If not, how could we work that around?

  diff --git a/fs/proc/task_mmu.c b/fs/proc/task_mmu.c
  index 193dd5f91fbf..21fb122ebcac 100644
  --- a/fs/proc/task_mmu.c
  +++ b/fs/proc/task_mmu.c
  @@ -802,7 +802,7 @@ static void mss_hugetlb_update(struct mem_size_stats *mss, struct folio *folio,
   #endif

   static void smaps_pte_entry(pte_t *pte, unsigned long addr,
  -		struct mm_walk *walk)
  +		struct mm_walk *walk, int nr_batch_entries)
   {
   	struct mem_size_stats *mss = walk->private;
   	struct vm_area_struct *vma = walk->vma;
  @@ -813,8 +813,19 @@ static void smaps_pte_entry(pte_t *pte, unsigned long addr,

   	if (pte_present(ptent)) {
   		page = vm_normal_page(vma, addr, ptent);
  -		young = pte_young(ptent);
  -		dirty = pte_dirty(ptent);
  +		if (nr_batch_entries) {
  +			int nr;
  +			nr = folio_pte_batch(folio_page(page, 0), addr, pte,
  +					     ptent, max_nr, 0, NULL, &young,
  +					     &dirty);
  +			if (nr != nr_batch_entries) {
  +				walk->action = ACTION_AGAIN;
  +				return;
  +			}
  +		} else {
  +			young = pte_young(ptent);
  +			dirty = pte_dirty(ptent);
  +		}
>    		present = true;>    	} else if (is_swap_pte(ptent)) {
   		swp_entry_t swpent = pte_to_swp_entry(ptent);
  @@ -935,7 +946,7 @@ static int smaps_pte_range(pmd_t *pmd, unsigned long addr, unsigned long end,
   			   struct mm_walk *walk)
   {
   	struct vm_area_struct *vma = walk->vma;
  -	pte_t *pte;
  +	pte_t *pte, ptent;
   	spinlock_t *ptl;

   	ptl = pmd_huge_lock(pmd, vma);
  @@ -950,8 +961,21 @@ static int smaps_pte_range(pmd_t *pmd, unsigned long addr, unsigned long end,
   		walk->action = ACTION_AGAIN;
   		return 0;
   	}
  +
  +	ptent = ptep_get(pte);
  +	if (pte_present(ptent)) {
  +		struct folio *folio = vm_normal_folio(vma, addr, ptent);
  +		if (folio_test_large(folio)) {
  +			/* Let us use pte batching */
  +			smaps_pte_entry(pte, addr, walk, (end - addr) / PAGE_SIZE);
  +			pte_unmap_unlock(pte - 1, ptl);
  +
  +			return 0;
  +		}
  +	}
  +
   	for (; addr != end; pte++, addr += PAGE_SIZE)
  -		smaps_pte_entry(pte, addr, walk);
  +		smaps_pte_entry(pte, addr, walk, 0);
   	pte_unmap_unlock(pte - 1, ptl);
   out:
   	cond_resched();

I think this is the wrong approach.
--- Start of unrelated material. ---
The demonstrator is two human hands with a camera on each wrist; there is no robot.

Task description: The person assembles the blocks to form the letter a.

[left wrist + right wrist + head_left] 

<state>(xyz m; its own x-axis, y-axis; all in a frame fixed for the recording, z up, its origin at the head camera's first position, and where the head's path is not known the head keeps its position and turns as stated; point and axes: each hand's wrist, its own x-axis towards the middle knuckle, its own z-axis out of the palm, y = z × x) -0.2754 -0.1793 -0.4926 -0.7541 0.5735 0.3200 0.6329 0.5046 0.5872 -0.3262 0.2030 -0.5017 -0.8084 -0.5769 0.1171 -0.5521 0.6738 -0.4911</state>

We should replace that pagewalk API 
usage by something better that hides all the batching.

The interface would look similar to folio_walk (no callbacks, handling 
of locking), but (a) work on ranges; (b) work also on non-folio entries; 
and (c) batch all suitable entries in the range.

Something like a pt_range_walk_start() that returns a "type" (folio 
range, migration entries, swap range, ...) + stores other details 
(range, level, ptep, ...) in a structure like folio_walk, to then 
provide mechanisms to continue (pt_walk_continue()) to walk or abort 
(pt_walk_done()) it. Similar to page_vma_mapped_walk(), but not specific 
to a given page/folio.

Then, we would simply process the output of that. With the hope that, 
for hugetlb it will just batch all cont-pte / cont-pmd entries into a 
single return value.

That will make the R/O walking as in task_mmu.c easier, hopefully.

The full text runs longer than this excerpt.